In a January 2026 Open Circuit Podcast Caroline Golin, Google’s former Global Head of Energy Market Development & Innovation, explained that when Google was looking for a VPP BYOC offering, only Voltus could provide a contract that Google would consider because they took on two key risks:
The aggregator needs to take on capacity accreditation risk. This means if a resource doesn’t qualify for capacity credit in the market, that’s Voltus’s problem, not the data center opperator’s. To evaluate this risk - what entities have the market expertise to take this on?
The aggregator takes on being able to do customer acquisition. This execution risk was critical for Google to consider this kind of offering. To evaluate this risk, who has the scale to add a similar size of 100 MWs annually?
In addition to which entities can take on these two risks, I think about where geographic demand is strongest to deploy this contracting structure.
Spoiler: I think this kind offer is going to be largely concentrated in PJM and there are likely 5 companies that have the capabilities to make this offer to Google or other hyperscalers in the next year.
Geography & accreditation risk:
My first gate for thinking about this question is where would this be most valuable in the next 1-3 years. Looking at Datacenter.fyi data center growth is most dramatic in Texas, Virginia, Ohio and Indiana. Most of these are either partially or completely in PJM. PJM’s capacity prices have increased dramatically with this increase in demand.

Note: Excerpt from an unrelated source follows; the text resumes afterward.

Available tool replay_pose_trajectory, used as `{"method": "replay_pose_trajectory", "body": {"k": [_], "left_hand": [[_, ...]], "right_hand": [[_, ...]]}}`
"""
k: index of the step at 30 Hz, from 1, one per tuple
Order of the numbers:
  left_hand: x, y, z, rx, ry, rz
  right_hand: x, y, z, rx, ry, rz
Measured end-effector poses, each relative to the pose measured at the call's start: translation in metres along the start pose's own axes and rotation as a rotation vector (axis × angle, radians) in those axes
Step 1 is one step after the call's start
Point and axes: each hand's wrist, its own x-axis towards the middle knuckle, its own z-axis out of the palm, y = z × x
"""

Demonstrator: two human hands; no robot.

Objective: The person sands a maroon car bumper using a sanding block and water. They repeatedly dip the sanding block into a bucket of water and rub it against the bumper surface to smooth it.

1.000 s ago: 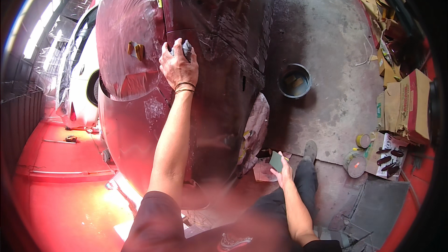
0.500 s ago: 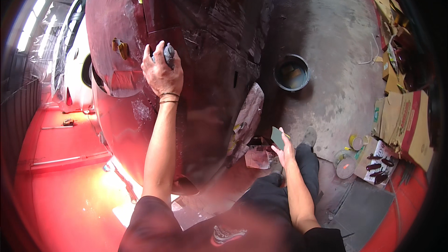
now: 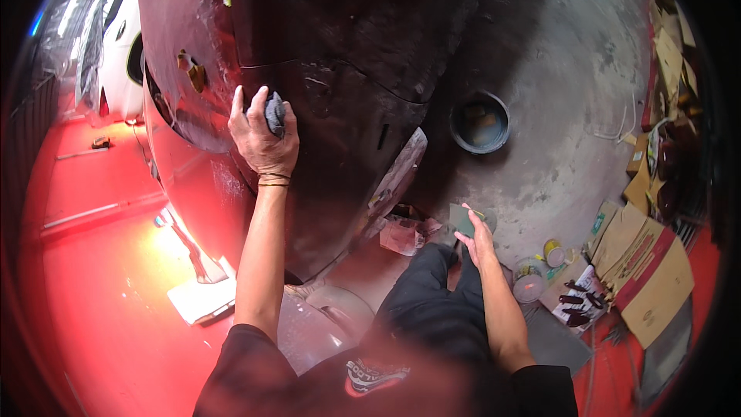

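Probably a car body workshop: a dark red car body (image 3: 324, 69), paint cans (image 3: 553, 252), red floor (image 3: 93, 278).

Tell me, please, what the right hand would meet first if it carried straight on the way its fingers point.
Probably the dark red car body: the right hand, holding a small dark pad, points up-left toward its lower edge, though depth is unclear.

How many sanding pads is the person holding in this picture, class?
2: a grey pad pressed by the left hand against the dark red car body, and a dark green pad in the right hand. Others may be hidden.
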Motion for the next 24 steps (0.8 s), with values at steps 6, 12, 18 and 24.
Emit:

PJM also is likely for additional BYOC-contracts because of the market mechanism for a VPP provider to take on capacity accreditation risk. In a Sightline write-up of a presentation by Dana Guernsey, CEO of Voltus, one key enabler for this type of offering is market capacity accreditation like what exists in PJM. The accreditation is enabled by being able to assess locational constraints where the VPP would need to be located to offset capacity from a data center.
While Texas has clear demand, there are market barriers that make me skeptical. Texas has already implemented Senate Bill 6 that results in flexibility capacity coming online outside of a capacity market. Texas’s energy-only market also creates a barrier for VPP capacity accreditation. Between both of these, I am skeptical of a BYOC-style contract in Texas in the near term.
While less dramatic than PJM or Texas, parts of MISO and CAISO are also experiencing significant data center growth. They also have capacity accreditation for demand response that could enable experts in those markets to potentially take on similar risks. Each has challenges: CAISO’s bilateral contracting creates significant incremental complexity with a third party data center operator. State-level bans for third party DR in MISO’s territory block large parts of the territory from being commercially viable. I am watching these markets as a second tier for BYOC offerings. To construct a list of top organizations, I’m going to limit the list geographically to PJM.
Customer acquisition & execution risk:
Caroline’s point about customer acquisition raises a second gating item - what companies can add 100 MWs of capacity in PJM annually? There are 56 registered Curtailment Service Providers in PJM. Many of these are utilities and energy retailers that offer some DR. Retailers definitely have the customer relationships to build out this kind of offering and the balance sheet to take on capacity accreditation.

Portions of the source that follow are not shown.